The only problem experienced with the blades was printing the pointy tip. It was determined if the temp is two high the tip would not print right, instead it will look like a Dairy Queen Ice Cream cone on top. I had to reprint the tip at a lower temperature. The blade prints in four parts with two 1/4″ dowel holes. This keeps the parts lined up for assembly and gives the extra blade strength once it is glued together.
The Pommel and Guard
The picture of the Pommel and Guard on the internet showed them printed with Gold. I had no gold filament, but I did have light brown. The photos here are of the light brown inland filament printing. I have since done some research and could not find an acceptable gold filament. The Gold filament I found looked too much like yellow. The brass looked like what I thought gold should look. So I reprinted the Pommel and Guard in brass.
I think it looks great. None of these parts so far required supports and look great once printed. The Guard prints in two parts and easily glues together.
This is the only part that requires supports, but the supports remove like butter. They literally wipe right off the grip. I printed this part standing upright and it took about an hour with the Rain Teal filament.
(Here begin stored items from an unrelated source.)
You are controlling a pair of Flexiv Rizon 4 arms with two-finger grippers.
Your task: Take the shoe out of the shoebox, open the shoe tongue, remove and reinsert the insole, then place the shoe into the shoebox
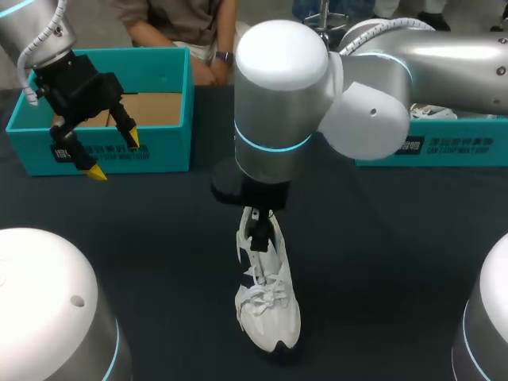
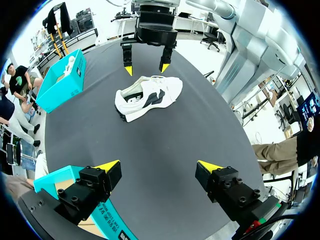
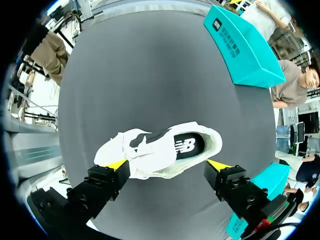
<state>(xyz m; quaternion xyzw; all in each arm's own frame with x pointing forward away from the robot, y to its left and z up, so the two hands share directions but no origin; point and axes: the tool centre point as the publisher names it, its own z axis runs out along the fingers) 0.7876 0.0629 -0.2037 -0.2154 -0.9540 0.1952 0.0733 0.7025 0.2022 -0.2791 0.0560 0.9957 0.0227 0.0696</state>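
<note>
A white shoe (image 1: pixel 268 305) with black side marks stands upright on the dark table, toe toward the near edge. My right gripper (image 1: pixel 258 230) hangs open just above its heel. In the right wrist view the yellow tips of that gripper (image 3: pixel 168 164) straddle the shoe (image 3: pixel 160 147), apart from it, and the dark insole shows inside the shoe. The open teal shoebox (image 1: pixel 99 103) sits at the back left. My left gripper (image 1: pixel 115 155) hovers open and empty at its front wall. The left wrist view shows its own gripper (image 2: pixel 159 166), with the shoe (image 2: pixel 147 96) far ahead.
A second teal box (image 1: pixel 444 143) stands at the back right, partly behind my right arm, with something white inside. My right arm's big elbow (image 1: pixel 282 87) hides the table's middle back. Bare dark cloth lies on both sides of the shoe.
</note>
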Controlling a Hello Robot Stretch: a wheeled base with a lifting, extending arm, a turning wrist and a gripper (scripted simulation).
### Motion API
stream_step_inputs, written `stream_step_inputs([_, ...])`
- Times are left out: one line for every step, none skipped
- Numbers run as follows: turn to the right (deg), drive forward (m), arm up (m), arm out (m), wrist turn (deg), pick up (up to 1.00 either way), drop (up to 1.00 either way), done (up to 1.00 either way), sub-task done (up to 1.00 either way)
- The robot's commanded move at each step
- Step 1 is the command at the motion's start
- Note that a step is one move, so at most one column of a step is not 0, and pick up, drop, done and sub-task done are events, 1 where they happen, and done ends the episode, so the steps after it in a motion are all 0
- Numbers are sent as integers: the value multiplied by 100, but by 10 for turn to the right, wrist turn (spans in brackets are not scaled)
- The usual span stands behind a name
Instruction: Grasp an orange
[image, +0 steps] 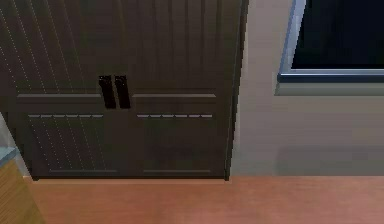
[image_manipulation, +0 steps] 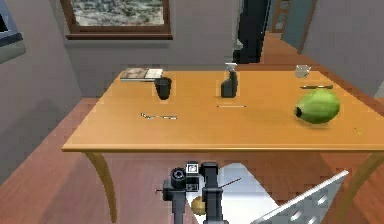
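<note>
Jaws: state unreadable; cannot tell whether the gripper (image_manipulation: 172, 190) holds anything. It sits low, in front of the wooden table's (image_manipulation: 200, 135) near edge, by a white chair (image_manipulation: 300, 205). A small orange-brown blob (image_manipulation: 198, 206) lies close beside it, contact unclear. On the table: black cup (image_manipulation: 162, 88), dark bottle (image_manipulation: 229, 82), green fruit (image_manipulation: 320, 105).

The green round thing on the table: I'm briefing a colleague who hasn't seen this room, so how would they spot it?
Find the wooden table in the arm side view. Toward its end at the view's right lies the green round thing. It is the only green, rounded item there; the dark cup and dark bottle stand farther left.
</note>
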Motion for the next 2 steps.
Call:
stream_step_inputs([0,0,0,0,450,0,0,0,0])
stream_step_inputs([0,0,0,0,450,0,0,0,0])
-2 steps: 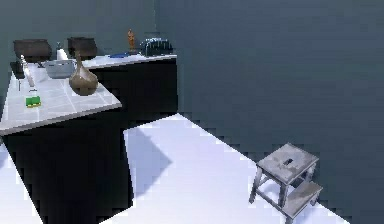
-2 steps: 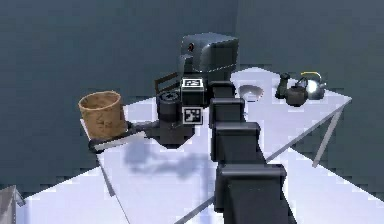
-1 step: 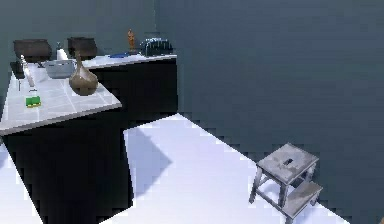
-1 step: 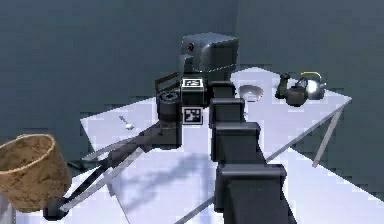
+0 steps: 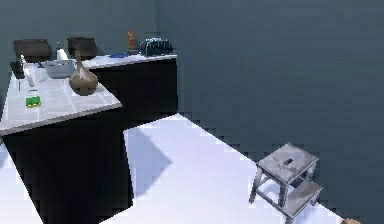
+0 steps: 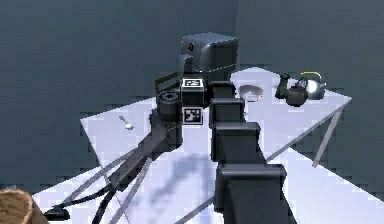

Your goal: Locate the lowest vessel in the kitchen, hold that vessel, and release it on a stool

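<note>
Forward view shows one brown vase [image 5: 84,80] on a counter [image 5: 60,108], one stool [image 5: 288,175].

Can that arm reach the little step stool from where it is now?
Probably not: the stool stands on the floor ahead, while the arm stretches out sideways over a pale table.

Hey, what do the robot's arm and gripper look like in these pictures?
The arm is a dark, square bar built of stepped box-like segments. Two small white squares with black marks sit at its far end, next to a dark, thin-fingered gripper.
</note>
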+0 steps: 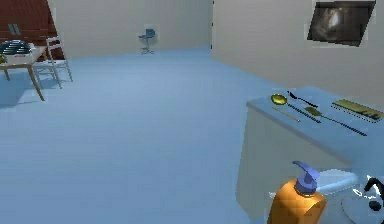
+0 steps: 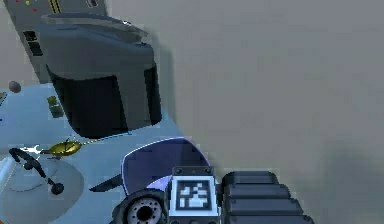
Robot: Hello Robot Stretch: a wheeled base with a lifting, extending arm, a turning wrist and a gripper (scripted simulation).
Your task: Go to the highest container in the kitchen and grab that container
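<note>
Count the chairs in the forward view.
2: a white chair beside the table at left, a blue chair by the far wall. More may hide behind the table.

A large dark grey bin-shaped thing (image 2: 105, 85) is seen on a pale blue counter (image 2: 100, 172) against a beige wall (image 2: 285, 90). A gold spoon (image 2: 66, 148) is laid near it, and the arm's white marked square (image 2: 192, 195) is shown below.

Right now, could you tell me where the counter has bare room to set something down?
The counter is bare between the gold spoon and the orange pump bottle. It is crowded along the far edge, where dark utensils and a flat tray lie.
</note>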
All of this means the Grip is beautiful and feels great in your hand.
Let’s Put It Together
I test fitted all the pieces and found that all fit together tight. I sled all the blade parts on to the two quarter inch dowels. Then added super glue between each and also sprayed them with Super Glue Accelerator. I then glued the two halves of the guard together and also applied Accelerator to them. I glued the Pummel to the end of the Grip and inserted the grip into the Guard gluing and spraying each with Accelerator. Lastly I inserted the Blade into the top of the Guard after gluing and spraying with Accelerator. After assembly the sword looked and felt good to hold.
The STL files that you purchase for this print have been designed with care. I found no irregularities in any of the files. My only gripe would be the handle and its need for support. While the supports did release with ease, I would rather not use supports or rafts when printing. The prints look smother and more professional without the use of supports, but on this print I will overlook this because of how easy the supports were removed.
As for printing the files it would be great if Corsec Props provided suggested settings for those who are new to the hobby. In conclusion, I loved this print, It printed fast, using very little material and assembly took only about 15 minutes. My daughter, who is into cosplay was apprehensive at first of a 3D printed sword actually looking good, she fell in love with the finished product. She has requested me to purchase and download the files for the Genny’s Staff and build it too.
I am very impressed with the quality and price of the designs presented on this site and am more than willing to make further purchases in the future. Please check them out for yourself if you don’t believe me.
How well does the super glue work for you? I have used that before and it leaves a white residue around the joints that I’m not a fan of.
@Tom, Super glue is not my friend when it comes to 3D printing materials. I really hope the 3d Gloop stuff on kick starter works the way it says. I saw people pulling on it at ERRF so I guess there has to be some legitimacy to it. I guess I find out when they start shipping. Hopefully, it will make assembling prints much easier.
I love prop”making” with 3D printer technology and this sword is a clear example of what can be achieved with it!
Liked this article on making a sword using 3D printing. Easy directions to follow, thanks !!